Si l’on vous parle d’un jeu intitulé Kisima Inŋitchuŋa, inspiré par un conte inuit portant le nom de Kunuuksaayuka, et réalisé en collaboration avec les communautés natives d’Alaska, vous n’aurez peut-être pas forcément envie d’en savoir plus. Pourtant, Never Alone (car tel est son nom commercial) est un jeu de plateformes qui, sans être parfait, vaut tout de même le détour. Enfilez vos gants et votre doudoune, car le voyage se déroule dans une atmosphère aussi glaciale que séduisante.

Car l’une des forces du jeu provient bel et bien de ses graphismes et de la direction artistique dans son ensemble. On pourrait craindre que la lassitude nous gagne à force de ne voir que de la glace, de l’eau et de la neige, mais il n’en est absolument rien. Le tout forme un ensemble cohérent, et chaque nouveau niveau apporte une petite satisfaction visuelle supplémentaire.

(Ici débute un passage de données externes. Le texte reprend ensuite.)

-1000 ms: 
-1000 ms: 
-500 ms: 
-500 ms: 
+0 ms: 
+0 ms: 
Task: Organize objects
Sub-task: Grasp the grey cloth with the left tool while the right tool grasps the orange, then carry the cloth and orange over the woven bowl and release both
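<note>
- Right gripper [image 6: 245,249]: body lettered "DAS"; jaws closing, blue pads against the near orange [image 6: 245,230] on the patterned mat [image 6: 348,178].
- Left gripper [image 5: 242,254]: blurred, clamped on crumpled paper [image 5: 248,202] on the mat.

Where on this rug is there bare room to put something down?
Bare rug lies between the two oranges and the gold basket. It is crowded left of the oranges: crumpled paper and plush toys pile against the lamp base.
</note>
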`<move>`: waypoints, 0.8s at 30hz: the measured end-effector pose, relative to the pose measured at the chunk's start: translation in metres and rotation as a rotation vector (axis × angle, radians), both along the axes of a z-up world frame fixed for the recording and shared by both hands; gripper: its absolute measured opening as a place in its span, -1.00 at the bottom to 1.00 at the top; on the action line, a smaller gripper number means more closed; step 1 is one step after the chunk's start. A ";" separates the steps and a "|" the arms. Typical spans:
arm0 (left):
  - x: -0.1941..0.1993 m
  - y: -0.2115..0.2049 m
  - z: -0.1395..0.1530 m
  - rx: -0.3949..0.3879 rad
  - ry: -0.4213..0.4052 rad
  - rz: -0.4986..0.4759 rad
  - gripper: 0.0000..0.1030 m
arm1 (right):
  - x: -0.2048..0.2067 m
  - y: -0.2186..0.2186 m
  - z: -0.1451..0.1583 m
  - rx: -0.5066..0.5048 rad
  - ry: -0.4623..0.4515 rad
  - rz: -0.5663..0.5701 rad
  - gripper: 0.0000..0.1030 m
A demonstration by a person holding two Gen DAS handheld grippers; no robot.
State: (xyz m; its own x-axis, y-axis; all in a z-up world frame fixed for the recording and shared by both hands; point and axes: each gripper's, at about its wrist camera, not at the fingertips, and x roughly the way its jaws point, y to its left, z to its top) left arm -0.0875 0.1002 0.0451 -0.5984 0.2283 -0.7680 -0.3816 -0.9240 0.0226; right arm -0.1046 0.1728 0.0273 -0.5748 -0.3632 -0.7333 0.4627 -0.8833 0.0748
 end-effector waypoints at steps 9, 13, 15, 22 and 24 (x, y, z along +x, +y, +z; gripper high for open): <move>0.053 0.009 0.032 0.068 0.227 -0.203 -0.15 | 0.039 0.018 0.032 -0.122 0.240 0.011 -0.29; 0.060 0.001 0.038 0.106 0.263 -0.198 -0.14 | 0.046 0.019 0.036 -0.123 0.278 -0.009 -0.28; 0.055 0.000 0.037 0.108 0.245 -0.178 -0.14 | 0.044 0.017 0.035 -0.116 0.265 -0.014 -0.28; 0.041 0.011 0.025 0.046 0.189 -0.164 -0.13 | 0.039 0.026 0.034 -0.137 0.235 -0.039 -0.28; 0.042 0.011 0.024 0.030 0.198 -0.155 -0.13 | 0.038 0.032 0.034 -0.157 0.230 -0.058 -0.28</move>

Même les scènes cinématiques, constituées de dessins animés primitifs (façon cavernes préhistoriques) possèdent un charme indéniable.

Et histoire de marquer des points sur le fond et pas seulement sur la forme, le jeu nous demande de retrouver dans les décors des chouettes (très faciles à dénicher pour la plupart) qui débloquent une grosse vingtaine de bonus.

Appelées “Notions Culturelles”, ces vidéos nous en apprennent plus sur la réalité de l’Alaska et les légendes inuits, sans jamais se montrer rébarbatives. Il en va de même pour l’aspect poétique de l’aventure, qui ne se montre jamais trop niais.

Le jeu a reçu une mention honorable à l’Independent Games Festival 2015 dans la catégorie Excellence en Narration.